Background: Colchicine is a natural medicinal alkaloid from Gloriosa superba L. The biosynthetic pathway of colchicine has been nearly completely revealed, but the Pictet-Spenglerase that catalyses the formation of the crucial intermediate 1-phenethylisoquinoline scaffold has not been identified. Identification and characterization of the missing Pictet-Spenglerase will provide the last piece of the puzzle of colchicine biosynthesis in G. superba.

Results: Based on the G. superba transcriptome database, orthologues of 1-phenethylisoquinoline scaffold synthase (PSS) were identified and screened, and one candidate gene sequence, GsPSS, was identified. GsPSS has a total length of 480 bp, and multisequence alignment revealed that GsPSS had two common conserved catalytic residues. The subcellular results indicated that GsPSS was localized in the cytoplasm. After heterologous expression in E. coli and purification, in vitro enzyme assays indicated that the recombinant GsPSS protein could catalyse the conversion of 3-(4-Hydroxyphenyl) propanal (4-HDCA) and dopamine to generate a 1-phenethylisoquinoline scaffold.

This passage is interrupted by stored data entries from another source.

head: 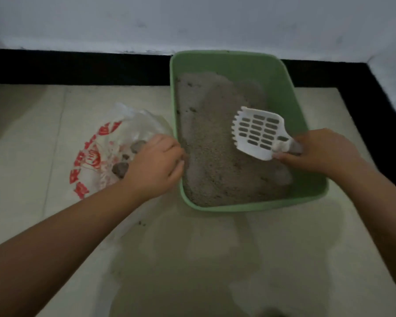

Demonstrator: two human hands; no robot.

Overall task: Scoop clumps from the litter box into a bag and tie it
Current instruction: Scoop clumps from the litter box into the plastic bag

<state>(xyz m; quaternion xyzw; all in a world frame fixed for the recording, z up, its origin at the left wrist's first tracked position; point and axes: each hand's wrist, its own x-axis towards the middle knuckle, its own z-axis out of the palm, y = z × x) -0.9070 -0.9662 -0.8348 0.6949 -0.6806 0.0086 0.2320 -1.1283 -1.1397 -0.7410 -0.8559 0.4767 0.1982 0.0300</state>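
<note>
A green litter box (288, 88) full of grey litter (215, 161) stands on the floor against the wall. My right hand (320, 152) grips the handle of a white slotted scoop (258, 132), held empty just above the litter. To the left of the box lies a clear plastic bag (96, 154) with red print, holding a few dark clumps (120, 169). My left hand (156, 165) is closed at the bag's edge, right beside the box's left wall; the fingers hide what they pinch.
Pale floor tiles (215, 259) spread in front of me, with a few litter crumbs (142, 223) near the box. A black skirting strip (78, 65) and white wall (192, 21) run behind, and the wall turns a corner at the right.
</note>
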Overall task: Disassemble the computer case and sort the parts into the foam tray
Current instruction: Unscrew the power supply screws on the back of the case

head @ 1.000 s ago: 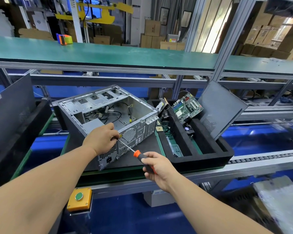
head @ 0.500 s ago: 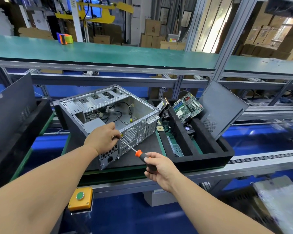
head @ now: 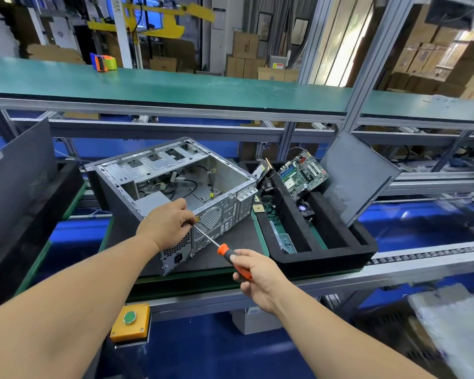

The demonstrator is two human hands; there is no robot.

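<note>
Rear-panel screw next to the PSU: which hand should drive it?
Right. The right hand already grips the screwdriver, its shaft angled up to the computer case rear panel. The left hand sits at the tip, probably steadying it, and holds no tool.

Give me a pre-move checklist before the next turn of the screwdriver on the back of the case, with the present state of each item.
1. Screwdriver gripped: ok, the right hand is curled round the orange handle.
2. Tip seated in a screw: cannot tell, the left hand hides the tip at the case's rear panel.
3. Computer case steadied: ok, the left hand rests on its rear top edge.
4. Case lying stable: ok, it lies on its side on the dark mat.
5. Foam tray within reach: ok, it sits just right of the case.
6. Free tray compartment: ok, the near slots look open; the motherboard leans at the far end.
</note>
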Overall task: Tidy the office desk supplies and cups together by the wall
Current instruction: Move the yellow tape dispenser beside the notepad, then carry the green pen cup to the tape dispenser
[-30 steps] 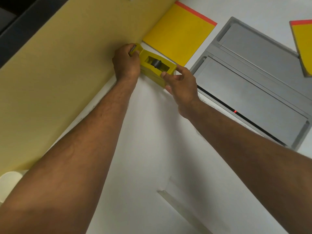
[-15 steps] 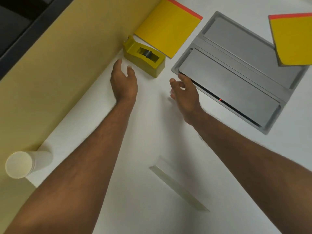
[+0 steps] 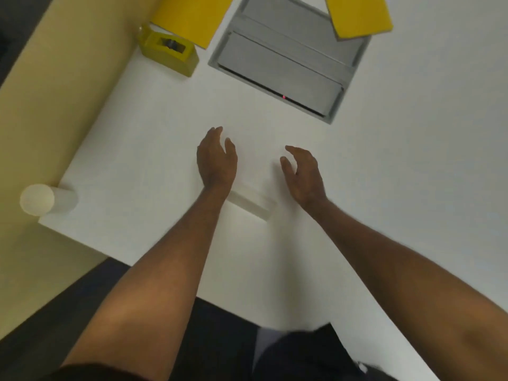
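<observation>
A yellow tape dispenser [image 3: 169,52] stands on the white desk [image 3: 412,160] against the yellow wall panel [image 3: 55,92]. A white paper cup [image 3: 41,199] stands at the desk's near left corner by the wall. A clear plastic ruler [image 3: 251,206] lies flat between my wrists, partly hidden under my left wrist. My left hand [image 3: 215,160] and my right hand [image 3: 303,174] hover over the middle of the desk, fingers relaxed, holding nothing. Both are well short of the dispenser.
A yellow notepad [image 3: 189,17] lies by the wall behind the dispenser. A second yellow pad [image 3: 360,15] rests on the far corner of a grey recessed cable hatch [image 3: 283,59] with a red light. The desk's near edge runs above my dark trousers [image 3: 275,353].
Both hands let go of the tape dispenser by the wall and drew back toward me to the desk's middle. The view tilted down, bringing the cup and the desk edge into sight.
</observation>
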The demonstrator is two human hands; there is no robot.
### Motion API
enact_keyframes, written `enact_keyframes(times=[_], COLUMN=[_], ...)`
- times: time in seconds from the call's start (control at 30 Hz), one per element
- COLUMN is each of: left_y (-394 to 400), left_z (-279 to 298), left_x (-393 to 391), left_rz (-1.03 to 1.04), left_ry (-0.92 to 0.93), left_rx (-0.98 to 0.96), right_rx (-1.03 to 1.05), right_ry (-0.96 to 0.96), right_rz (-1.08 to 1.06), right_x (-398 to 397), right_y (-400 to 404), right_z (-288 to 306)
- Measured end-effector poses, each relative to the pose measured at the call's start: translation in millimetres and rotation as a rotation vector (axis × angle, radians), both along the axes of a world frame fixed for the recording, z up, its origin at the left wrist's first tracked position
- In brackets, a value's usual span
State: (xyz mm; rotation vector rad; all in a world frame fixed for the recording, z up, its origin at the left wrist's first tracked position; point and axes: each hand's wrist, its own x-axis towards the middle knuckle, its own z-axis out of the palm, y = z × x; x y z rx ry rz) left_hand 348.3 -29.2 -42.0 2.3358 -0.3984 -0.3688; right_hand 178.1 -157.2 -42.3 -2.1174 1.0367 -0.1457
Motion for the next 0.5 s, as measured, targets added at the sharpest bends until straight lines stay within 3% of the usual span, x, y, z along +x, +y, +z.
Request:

Conclusion: In this study, we identified the last previously unknown enzyme involved in the biosynthesis of colchicine. This enzyme belongs to the Pr10/Bet v1 family and catalyses the committed step in colchicine biosynthesis. The knowledge gained here will help to complement and improve the colchicine biosynthetic pathway and facilitate the biosynthesis of colchicine via metabolic engineering.